I do agree that this is MS trying to play catch-up and is trying to prevent
developers from jumping the ship, but it's still only 1.0.

Docs will get better, but lack of contributions is sad.

------
TomOfTTB
This post seems to basically be "I love rails and ASP.NET is not Rails so it's
inferior." Now I'm not saying the author is wrong for loving Rails, just that
there was no way ASP.NET MVC could win in a rigged game so the comparison
doesn't hold much weight.

To be a tad more specific...

1\. A few of his issues are just wrong. The MVC team has been very open about
including the community and taking contributions for example.

2\. A lot of the author's comparisons are unfair because he's comparing a
product that essesntially had it's first official release a few days ago to
Rails. So complaints like "the community is too small" or "Microsoft might
kill the project as a cost cutting measure" are not fair

3\. A lot of his arguments are really the age old static vs dynamic language
debate. I won't open that can of worms now but needless to say both sides have
valid opinions. So it isn't fair to ding C# for that.

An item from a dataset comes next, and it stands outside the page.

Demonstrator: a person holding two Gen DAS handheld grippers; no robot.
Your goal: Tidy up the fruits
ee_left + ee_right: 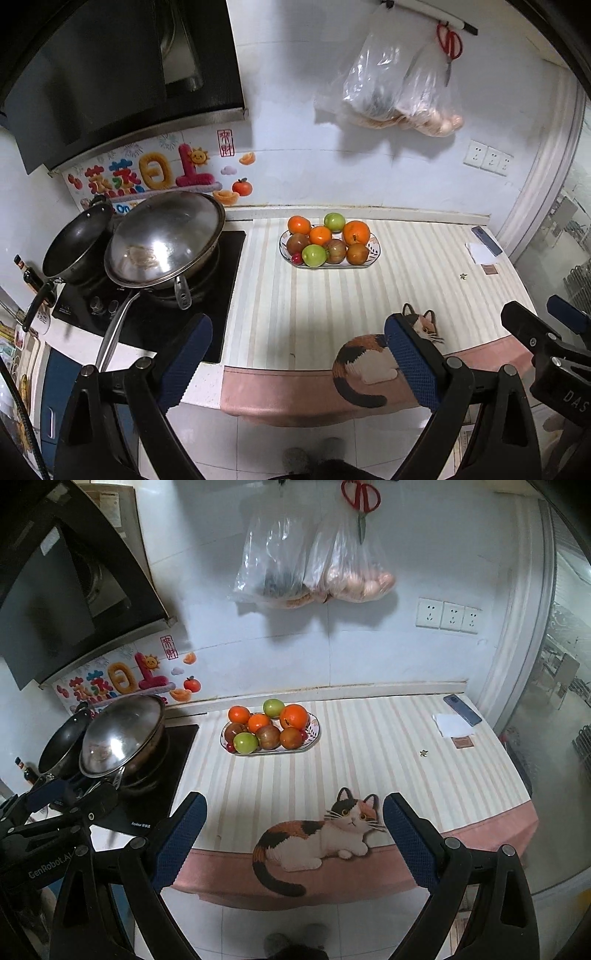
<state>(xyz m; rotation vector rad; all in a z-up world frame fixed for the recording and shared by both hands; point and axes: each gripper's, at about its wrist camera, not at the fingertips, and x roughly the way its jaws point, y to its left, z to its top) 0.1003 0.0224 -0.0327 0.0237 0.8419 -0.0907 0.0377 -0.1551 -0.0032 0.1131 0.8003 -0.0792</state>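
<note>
Orange and green fruit (328, 242) sits heaped on an oval plate (375, 254) toward the back of the bench (266, 295), and from the left wrist view I have it dead ahead but well apart from my left claw (295, 354). That claw is spread wide with nothing between its blue pads (184, 362); I judge I'm holding it back at the bench's front edge to line up an approach. To my left the wok (162, 240) and a darker pan (77, 243) crowd the stove, so any fruit I lift out should go to the open striped mat, not that way. The right claw (543, 332) shows at the frame's right edge, though from here I cannot tell how it stands.

From the right wrist view the plate (314, 734) lies ahead and slightly left. The right claw (293, 834) is also wide and empty, hovering over the printed cat (317, 834) at the mat's near edge. A phone (461, 709) and paper (452, 725) lie in the far right corner, well clear of the fruit (269, 725). No sorting looks begun: every piece I can see is on the plate, piled touching, so the top oranges are likely the easiest first picks.
</note>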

4\. On another point Rails is what most call "opinionated software" while
ASP.NET strives to give a lot of choices. So dinging ASP.NET for allowing the
programmer to choose an ORM package that fits their needs doesn't seem really
fair (Microsoft does provide one in the form of the Entity Framework)

------
habibur
Quote: "13. As the MVC project is very much a reactionary response to staunch
the outflow of devs to other MVC frameworks, there is a worry that MS will
drop the project if forced to make a cost cutting decision (see licensing
comment 6). They are certainly not going to drop normal ASP.NET."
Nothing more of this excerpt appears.